With that he seemed to slip back into unconsciousness, and the light went out. It left Clement in a strait to know what he ought to do, or rather what he could do. Help he must get, and speedily, if he would save the Squire’s life, but his horse was gone, and to walk away for help, leaving the old man lying in the mud of the way seemed inhuman. He must at least carry him to the side of the road.
The task was no light one, for the Squire was tall, though not stout; and before Clement stooped to it he cast a last look round. But silence still wrapped all, and he was gathering his strength to lift the dead weight, when a sound caught his ear, and he raised himself. A moment, and joy!—he caught the far-off beat of hoofs on the turf. Someone was coming, approaching him from the direction of Aldersbury. He shouted, shouted his loudest and waited. Yes, he was not mistaken. The soft plop-plop of hoofs grew louder, two forms loomed out of the darkness, a horse shied, a man swore.
“Here!” Clement cried. “Here! Take care! There’s a man in the road.”
“Where?” Then, “Confound you, you nearly had me down! Are you hurt?”
“No, but”
“I’ve got your horse. I met him a couple of miles this side of the town. What has——”
Clement broke in. “There’s bad work here!” he cried, his voice shaky. Now that help was at hand and the peril was over, he began to feel what he had gone through. “For God’s sake get down and help me. Your uncle’s man has robbed him and, I fear, murdered him.”
“The Squire?”
“Yes, yes. He’s lying here, half dead. We must get him to the side of the road at once.”
Arthur slipped from his saddle, and holding the reins of the two horses, approached the group as nearly as the frightened beasts would let him. “Quiet, fools!” he cried angrily. And then, “Good heavens!” in a whisper, as he peered awe-stricken at the injured man. “Is he dead?”
“No, but he’s terribly mauled. And we must get help. Help, man, and quickly, if it is to be of any use. Shall I go?”
“No, no, I’ll go,” Arthur answered, recoiling.
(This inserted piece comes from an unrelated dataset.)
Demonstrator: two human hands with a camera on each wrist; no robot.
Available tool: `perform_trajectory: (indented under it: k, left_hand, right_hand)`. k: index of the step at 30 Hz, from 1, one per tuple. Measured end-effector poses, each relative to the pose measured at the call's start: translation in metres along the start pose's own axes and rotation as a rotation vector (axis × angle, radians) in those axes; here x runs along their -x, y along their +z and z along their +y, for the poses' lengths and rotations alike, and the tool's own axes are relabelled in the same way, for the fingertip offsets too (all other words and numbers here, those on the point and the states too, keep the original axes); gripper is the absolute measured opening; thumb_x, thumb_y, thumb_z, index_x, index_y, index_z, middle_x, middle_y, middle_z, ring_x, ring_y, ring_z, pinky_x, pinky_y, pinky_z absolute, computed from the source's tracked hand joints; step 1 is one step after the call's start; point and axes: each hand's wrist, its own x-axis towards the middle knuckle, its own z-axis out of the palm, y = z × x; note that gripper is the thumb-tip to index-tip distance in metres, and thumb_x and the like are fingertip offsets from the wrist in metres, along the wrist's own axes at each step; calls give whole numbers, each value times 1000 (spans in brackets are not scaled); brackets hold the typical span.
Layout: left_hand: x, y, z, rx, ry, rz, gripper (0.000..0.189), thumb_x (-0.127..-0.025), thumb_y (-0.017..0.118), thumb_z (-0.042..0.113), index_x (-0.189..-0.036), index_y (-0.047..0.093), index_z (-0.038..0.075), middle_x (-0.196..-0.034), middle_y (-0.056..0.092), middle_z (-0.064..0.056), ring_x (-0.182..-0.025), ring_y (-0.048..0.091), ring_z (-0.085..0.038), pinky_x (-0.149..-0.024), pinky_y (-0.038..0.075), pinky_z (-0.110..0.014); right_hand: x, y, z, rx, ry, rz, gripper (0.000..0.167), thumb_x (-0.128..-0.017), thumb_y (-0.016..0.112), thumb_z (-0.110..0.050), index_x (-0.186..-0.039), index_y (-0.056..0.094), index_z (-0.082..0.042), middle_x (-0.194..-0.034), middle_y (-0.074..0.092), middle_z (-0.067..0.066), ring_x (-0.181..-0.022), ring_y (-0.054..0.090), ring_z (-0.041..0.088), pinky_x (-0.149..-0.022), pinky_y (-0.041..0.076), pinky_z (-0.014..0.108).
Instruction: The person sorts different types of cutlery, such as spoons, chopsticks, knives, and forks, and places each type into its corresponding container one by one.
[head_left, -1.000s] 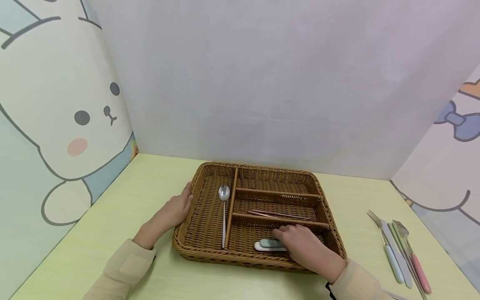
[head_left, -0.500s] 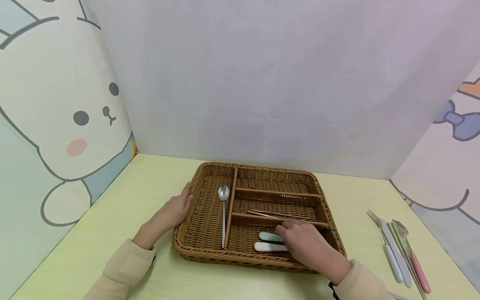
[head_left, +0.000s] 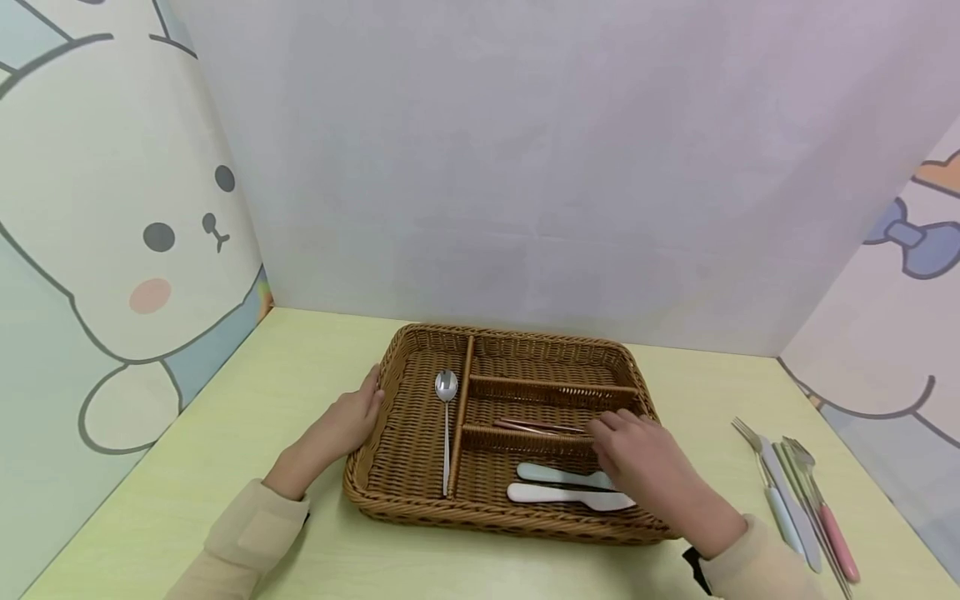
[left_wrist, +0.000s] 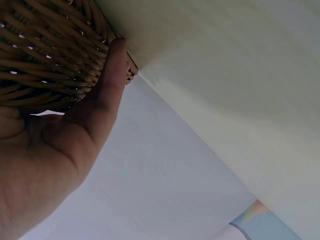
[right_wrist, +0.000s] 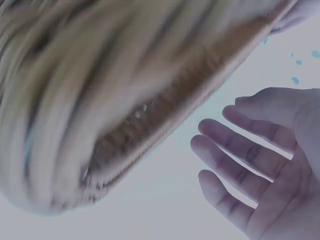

What he had seen had given him no desire to take Clement’s place. “Garthmyle is the nearer, and I shall not be long. I’ll tie up your horse—that’ll be best.”
There was an old thorn-tree standing solitary in the waste not many yards away: a tree destined to be pointed out for years to come as marking the spot where the old Squire was robbed. Arthur tied Clement’s horse to this, then together they lifted the old man and carried him to the side of the road. The moment that this was done, Arthur sprang on his horse and started off. “Back soon,” he shouted.
Clement had not seen his way to object, but it was with a heavy heart that he resigned himself to another period of painful waiting. He was cold, his face smarted, and at any moment the old man might die on his hands. Meantime he could do nothing but wait. Or yes, he could do something; chilled as he was, he took off his coat, and rolling it up, he slipped it under the insensible head.
Little had he thought that morning that he would ever pity the Squire. But he did. The man who had driven away from him, hard, aggressive, indomitable, asking no man’s help and meeting all men’s eyes with the gaze of a master, now lay at his feet, crushed and broken; lay with his head on the coat of the man he had despised, dependent on him for the poor service that still might avail him. Clement felt the pathos of it, and the pity. And his heart was sore for Josina. How would she meet, how bear the shock that a short hour must inflict on her?
He was thinking of her, when, long before he had dared to expect relief, he heard a sound that resolved itself into the rattle of wheels. Yes, there was a carriage coming along the road.
Arthur had been fortunate. He had come upon the Squire’s horses, which had been brought to a stand with the near wheels of the curricle wedged in the ditch. He had found them greedily feeding, and he had let his own nag go, and had captured the runaways. He had drawn the carriage out of the ditch, and here he was.
“Thank God!” Clement cried. “I think that he is still alive.”
“And we’ve got to lift him in,” said Arthur, more practical. “He’s a big weight.”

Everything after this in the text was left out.